_Exercise_
Print every line below exactly as written, but leave the pictures behind.
****
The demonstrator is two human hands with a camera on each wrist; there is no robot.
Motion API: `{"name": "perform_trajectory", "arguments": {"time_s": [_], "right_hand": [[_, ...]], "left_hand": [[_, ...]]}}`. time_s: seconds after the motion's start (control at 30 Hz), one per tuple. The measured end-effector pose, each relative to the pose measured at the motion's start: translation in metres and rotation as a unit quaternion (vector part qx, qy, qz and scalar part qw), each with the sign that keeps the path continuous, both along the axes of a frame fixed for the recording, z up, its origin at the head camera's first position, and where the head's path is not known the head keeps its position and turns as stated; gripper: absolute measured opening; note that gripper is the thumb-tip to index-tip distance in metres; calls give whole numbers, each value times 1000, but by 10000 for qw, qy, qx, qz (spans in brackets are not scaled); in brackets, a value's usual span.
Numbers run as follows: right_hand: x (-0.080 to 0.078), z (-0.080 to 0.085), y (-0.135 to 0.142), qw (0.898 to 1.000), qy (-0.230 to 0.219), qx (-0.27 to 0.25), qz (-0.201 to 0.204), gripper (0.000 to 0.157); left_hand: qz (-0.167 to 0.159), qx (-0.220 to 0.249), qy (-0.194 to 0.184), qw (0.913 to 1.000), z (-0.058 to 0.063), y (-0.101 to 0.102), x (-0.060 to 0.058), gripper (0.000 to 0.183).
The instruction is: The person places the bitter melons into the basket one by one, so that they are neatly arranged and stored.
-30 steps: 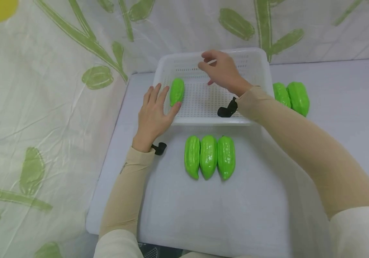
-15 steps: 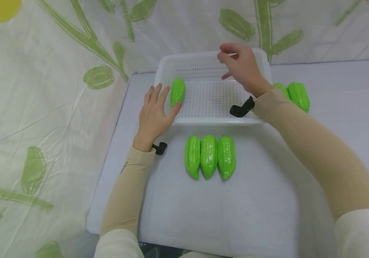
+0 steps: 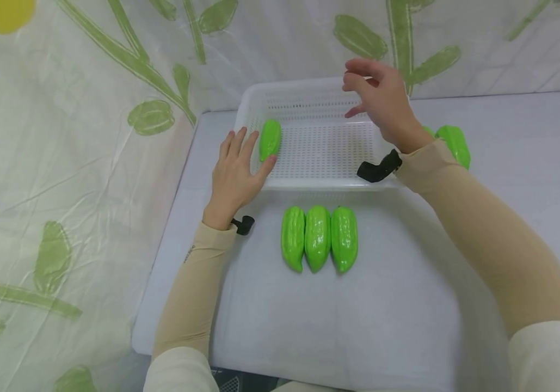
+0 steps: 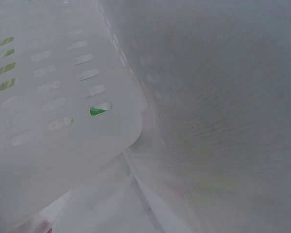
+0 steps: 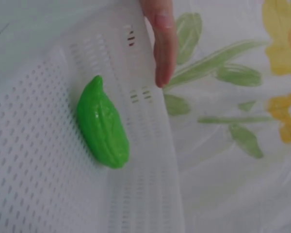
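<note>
A white plastic basket (image 3: 309,182) with slotted walls stands at the back of the table. Inside, by its left wall, lies one green pepper (image 3: 270,140). My left hand (image 3: 237,174) is at the basket's left side, fingers spread, thumb over the rim near that pepper. In the left wrist view the basket's wall (image 4: 43,150) fills the left half, and the hand is out of sight. My right hand (image 3: 380,95) hovers over the basket's back right part, fingers loosely bent, holding nothing. The right wrist view shows the pepper (image 5: 103,126) and fingers (image 5: 164,53) by the rim.
Three green peppers (image 3: 317,238) lie side by side on the table (image 3: 309,321) in front of the basket. More green peppers (image 3: 454,146) sit right of it, partly behind my right forearm. A flower-patterned plastic sheet (image 3: 280,49) hangs behind the table and along its left.
My right hand has moved right and slightly back over the basket, its forearm covering more of the peppers on the right. The left hand and the pepper in the basket have stayed in place.
</note>
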State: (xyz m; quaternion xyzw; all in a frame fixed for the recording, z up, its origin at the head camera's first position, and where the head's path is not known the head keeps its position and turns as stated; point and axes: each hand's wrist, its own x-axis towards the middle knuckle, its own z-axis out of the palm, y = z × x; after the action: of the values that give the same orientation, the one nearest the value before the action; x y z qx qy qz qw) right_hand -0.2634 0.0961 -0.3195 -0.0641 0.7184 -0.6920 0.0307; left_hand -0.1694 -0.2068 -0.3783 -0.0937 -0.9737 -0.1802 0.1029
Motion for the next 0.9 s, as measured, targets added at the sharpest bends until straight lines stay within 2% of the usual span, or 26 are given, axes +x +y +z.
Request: {"name": "perform_trajectory", "arguments": {"time_s": [0.17,0.5,0.67,0.9], "right_hand": [[7,-1,9,9999,145,-12,35,37],[26,-4,33,9986,100,-496,-184,36],[39,-6,45,9988,221,-366,-250,34],[52,-11,60,9993,171,-146,-293,38]], "left_hand": [[5,-14,-10,10000,1,0,0,73],[12,-15,-24,10000,1,0,0,73],[-5,-18,-20,10000,0,0,0,73],[40,-59,-76,9999,0,-1,-1,75]]}}
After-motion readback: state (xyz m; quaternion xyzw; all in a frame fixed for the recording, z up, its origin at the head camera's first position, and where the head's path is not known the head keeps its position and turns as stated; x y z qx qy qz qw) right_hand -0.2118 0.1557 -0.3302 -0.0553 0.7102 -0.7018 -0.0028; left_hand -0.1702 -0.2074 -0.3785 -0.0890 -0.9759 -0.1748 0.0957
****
_Reply to the task_
The demonstrator is two human hands with a camera on each wrist; there is no robot.
Motion API: `{"name": "perform_trajectory", "arguments": {"time_s": [_], "right_hand": [[_, ...]], "left_hand": [[_, ...]]}}`. time_s: seconds after the motion's start (control at 30 Hz), one per tuple. The measured end-effector pose, each relative to the pose measured at the motion's start: translation in metres and rotation as a unit quaternion (vector part qx, qy, qz and scalar part qw), each with the sign that keeps the path continuous, both along the axes of a frame fixed for the recording, z up, its origin at the head camera's first position, and where the head's path is not known the head keeps its position and turns as stated; gripper: absolute measured opening; note that gripper is the thumb-tip to index-tip distance in metres; calls give whole numbers, each value times 1000, but by 10000 for qw, qy, qx, qz (spans in brackets are not scaled); in brackets, a value's usual span.
Numbers run as follows: right_hand: x (-0.080 to 0.078), z (-0.080 to 0.085), y (-0.135 to 0.142), qw (0.898 to 1.000), qy (-0.230 to 0.219), qx (-0.27 to 0.25), qz (-0.201 to 0.204), gripper (0.000 to 0.157); left_hand: qz (-0.167 to 0.159), qx (-0.220 to 0.249), qy (-0.194 to 0.184), qw (0.913 to 1.000), z (-0.058 to 0.063), y (-0.101 to 0.102), x (-0.060 to 0.058), gripper (0.000 to 0.183).
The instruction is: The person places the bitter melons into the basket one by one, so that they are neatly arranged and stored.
-30 steps: 
-15 steps: 
+0 steps: 
+0 steps: 
+0 steps: 
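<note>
A white plastic basket (image 3: 309,182) with slotted walls stands at the back of the table. Inside, by its left wall, lies one green pepper (image 3: 270,140). My left hand (image 3: 237,174) is at the basket's left side, fingers spread, thumb over the rim near that pepper. In the left wrist view the basket's wall (image 4: 43,150) fills the left half, and the hand is out of sight. My right hand (image 3: 380,95) hovers over the basket's back right part, fingers loosely bent, holding nothing. The right wrist view shows the pepper (image 5: 103,126) and fingers (image 5: 164,53) by the rim.
Three green peppers (image 3: 317,238) lie side by side on the table (image 3: 309,321) in front of the basket. More green peppers (image 3: 454,146) sit right of it, partly behind my right forearm. A flower-patterned plastic sheet (image 3: 280,49) hangs behind the table and along its left.
My right hand has moved right and slightly back over the basket, its forearm covering more of the peppers on the right. The left hand and the pepper in the basket have stayed in place.
</note>
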State: (xyz m; quaternion xyzw; all in a frame fixed for the recording, z up, its origin at the head camera's first position, and where the head's path is not known the head keeps its position and turns as stated; point and axes: each hand's wrist, its own x-axis towards the middle knuckle, its own z-axis out of the palm, y = z × x; after the action: of the values that give the same orientation, the one nearest the value before the action; x y z qx qy qz qw) right_hand -0.2634 0.0961 -0.3195 -0.0641 0.7184 -0.6920 0.0307; left_hand -0.1694 -0.2068 -0.3783 -0.0937 -0.9737 -0.1802 0.1029
Motion for the next 0.9 s, as measured, targets added at the sharpest bends until straight lines stay within 2% of the usual span, or 26 are given, axes +x +y +z.
Request: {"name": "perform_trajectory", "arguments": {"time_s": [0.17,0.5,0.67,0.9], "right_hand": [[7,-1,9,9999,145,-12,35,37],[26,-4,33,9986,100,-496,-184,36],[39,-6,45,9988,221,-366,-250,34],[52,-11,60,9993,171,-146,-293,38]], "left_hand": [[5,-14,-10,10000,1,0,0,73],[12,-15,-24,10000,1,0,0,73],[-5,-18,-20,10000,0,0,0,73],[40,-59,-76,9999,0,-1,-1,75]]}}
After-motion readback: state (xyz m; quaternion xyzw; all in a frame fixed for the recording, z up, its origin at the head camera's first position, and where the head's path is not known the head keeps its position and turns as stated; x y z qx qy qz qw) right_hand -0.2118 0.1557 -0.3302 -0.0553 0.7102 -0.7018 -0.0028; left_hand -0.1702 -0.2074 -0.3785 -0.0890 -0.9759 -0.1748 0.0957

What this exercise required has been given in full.